There were some wild swings in the Bond Market on Tuesday & stock markets were "volatile" (fancy talk for down) on Monday.
Fortunately, the media was too distracted by Jeff Bezos going into space to trouble us with it

I understand some took offence to his comment about Amazon staff & customers helping fund this - I think it was quite gracious. 
I think he played at least a small part in becoming a bizzilionaire. 
And I don't know about others, but I can think of people I know that (unknowingly suggest) that their successes are down to them and their failures down to circumstances.

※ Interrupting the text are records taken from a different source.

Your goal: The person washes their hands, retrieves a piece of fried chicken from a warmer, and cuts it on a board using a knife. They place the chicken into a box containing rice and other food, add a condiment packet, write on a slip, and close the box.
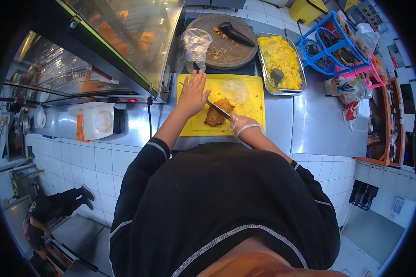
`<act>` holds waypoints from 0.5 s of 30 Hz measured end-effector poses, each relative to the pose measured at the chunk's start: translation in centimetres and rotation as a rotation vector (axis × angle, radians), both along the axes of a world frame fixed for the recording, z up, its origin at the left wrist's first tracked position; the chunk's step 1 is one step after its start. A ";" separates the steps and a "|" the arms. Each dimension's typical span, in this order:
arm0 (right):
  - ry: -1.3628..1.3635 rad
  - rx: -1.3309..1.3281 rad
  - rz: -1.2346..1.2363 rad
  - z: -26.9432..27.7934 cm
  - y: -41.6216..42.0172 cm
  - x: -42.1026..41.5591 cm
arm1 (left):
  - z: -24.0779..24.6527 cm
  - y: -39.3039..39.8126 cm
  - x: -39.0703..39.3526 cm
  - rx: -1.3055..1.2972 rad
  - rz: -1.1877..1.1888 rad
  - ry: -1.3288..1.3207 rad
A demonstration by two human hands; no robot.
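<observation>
A yellow cutting board (254, 119) lies before me on the steel counter. On it rests a brown, crumb-coated fried piece of food (215, 117), probably chicken, with crumbs around it. My right hand (241, 123), in a clear plastic glove, grips a knife (219, 109) whose blade slants over the fried piece. My bare left hand (194, 96) is flat with fingers spread, above the blade's far part and hiding some of it; whether it presses on the blade I cannot tell. Beyond the fried piece sits a crumpled clear plastic item (235, 90).
Behind the board are a stone mortar (208, 26) with a dark pestle (235, 34), a clear plastic bag (197, 43), and a metal tray (287, 92) of yellow food with a scoop (276, 74). A glass display cabinet (135, 45) and takeaway box (102, 121) stand left, a blue basket (332, 45) right.
</observation>
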State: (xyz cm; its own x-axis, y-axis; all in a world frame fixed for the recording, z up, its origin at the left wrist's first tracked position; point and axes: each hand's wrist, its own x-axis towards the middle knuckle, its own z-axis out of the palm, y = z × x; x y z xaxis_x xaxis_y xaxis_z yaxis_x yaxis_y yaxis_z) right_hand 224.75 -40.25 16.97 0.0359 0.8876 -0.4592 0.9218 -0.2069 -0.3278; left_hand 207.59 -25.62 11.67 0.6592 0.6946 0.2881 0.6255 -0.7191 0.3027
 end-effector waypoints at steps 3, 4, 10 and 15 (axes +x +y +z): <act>0.010 -0.024 0.002 -2.1 -0.6 -0.1 | -1.3 0.2 0.2 -0.156 -0.069 0.163; 0.008 -0.038 -0.016 -2.8 -0.9 -0.1 | -1.6 0.0 0.3 -0.082 -0.079 0.095; -0.001 -0.158 -0.103 -2.4 -0.5 -0.2 | -1.7 -0.2 1.1 -0.008 -0.019 0.108; 0.045 -0.075 -0.139 -0.5 -2.0 0.6 | 2.9 -0.4 1.7 -0.026 -0.044 0.016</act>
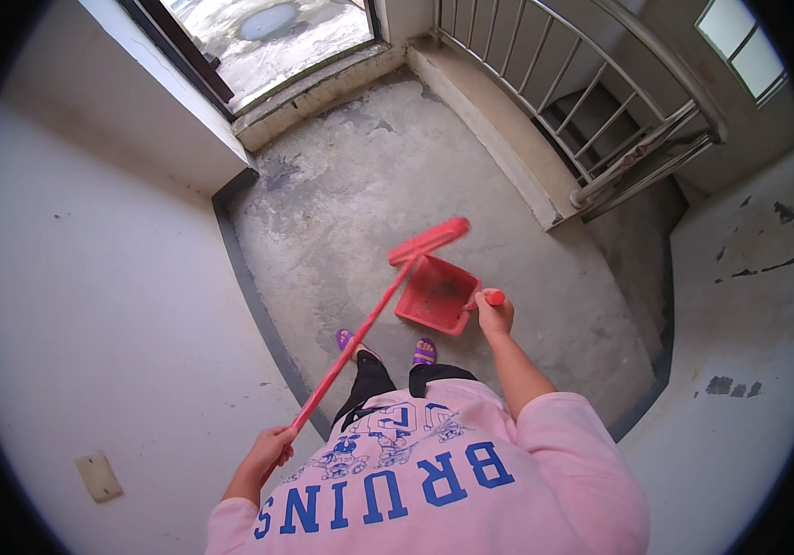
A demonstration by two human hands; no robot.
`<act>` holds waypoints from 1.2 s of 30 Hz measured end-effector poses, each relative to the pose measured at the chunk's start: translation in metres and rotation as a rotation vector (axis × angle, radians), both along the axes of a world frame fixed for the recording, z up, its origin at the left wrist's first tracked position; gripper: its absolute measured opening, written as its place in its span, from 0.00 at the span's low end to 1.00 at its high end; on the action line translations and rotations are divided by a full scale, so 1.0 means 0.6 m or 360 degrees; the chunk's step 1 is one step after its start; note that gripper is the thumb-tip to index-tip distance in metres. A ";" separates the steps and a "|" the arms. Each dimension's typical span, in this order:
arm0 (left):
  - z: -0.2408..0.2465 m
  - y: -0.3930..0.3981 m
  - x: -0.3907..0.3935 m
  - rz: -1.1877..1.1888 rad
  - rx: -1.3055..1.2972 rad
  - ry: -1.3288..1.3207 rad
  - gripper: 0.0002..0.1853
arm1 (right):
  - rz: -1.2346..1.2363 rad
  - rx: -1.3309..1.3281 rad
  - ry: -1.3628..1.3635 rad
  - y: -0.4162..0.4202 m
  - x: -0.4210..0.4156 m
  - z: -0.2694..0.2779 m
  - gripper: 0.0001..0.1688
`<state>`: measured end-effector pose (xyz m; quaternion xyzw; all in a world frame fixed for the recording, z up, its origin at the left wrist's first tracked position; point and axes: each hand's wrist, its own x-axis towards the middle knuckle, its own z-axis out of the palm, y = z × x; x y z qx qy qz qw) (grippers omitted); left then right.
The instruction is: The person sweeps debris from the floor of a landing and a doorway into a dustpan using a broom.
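My left hand (274, 449) is closed around the upper part of the long red handle of a broom (429, 241). The broom's red head is at the far edge of a red plastic dustpan (438, 295), near the middle of the view; whether the two touch is hard to tell. Dark dirt lies inside the dustpan. My right hand (496, 316) grips the dustpan's upright red handle, whose rounded end shows above the fist. My feet, in purple sandals (424, 352), stand on the concrete floor just on the near side of the dustpan.
A metal railing (563, 83) on a raised concrete curb (501, 139) borders a stairwell at the upper right. A raised sill (313, 90) crosses the open doorway at the top. White walls (112, 277) stand on both sides; a wall plate (98, 476) is at the lower left.
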<state>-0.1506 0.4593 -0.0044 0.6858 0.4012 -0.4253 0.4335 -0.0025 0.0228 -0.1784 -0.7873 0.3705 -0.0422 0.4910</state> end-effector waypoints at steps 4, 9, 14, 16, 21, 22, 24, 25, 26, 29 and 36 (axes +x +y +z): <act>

Now being a cynic, I think it would be easier to make the dessert bloom than move heavy industry to space, but I understand, the Sahara does not have any oil and Salt is far less sought after than it was in ancient times.

Either way, and I appreciate not many of us are Jeff Bezos (or Richard Branson for that matter), but here is a guy who went from:

"I sell books from my garage" to 
"I sell whatever I want from wherever I want, even Space!"

People are awesome - courageous & capable - look at all the scientific discoveries that people have been wrong about with such confidence (risking radio active poisoning in the process)!

I look forward to us fixing the world, getting it wrong, screwing it up & then fixing it again - because that happens to be how we roll.

Lets see how we screw up space before we make it better. 

I look forward to hearing about the next Jeff Bezos and await his company delivering my item before I realised it existed, let alone that I needed it - Amazon Yesterday!

I think the world gets better from here and we are starting from a pretty fantastic place.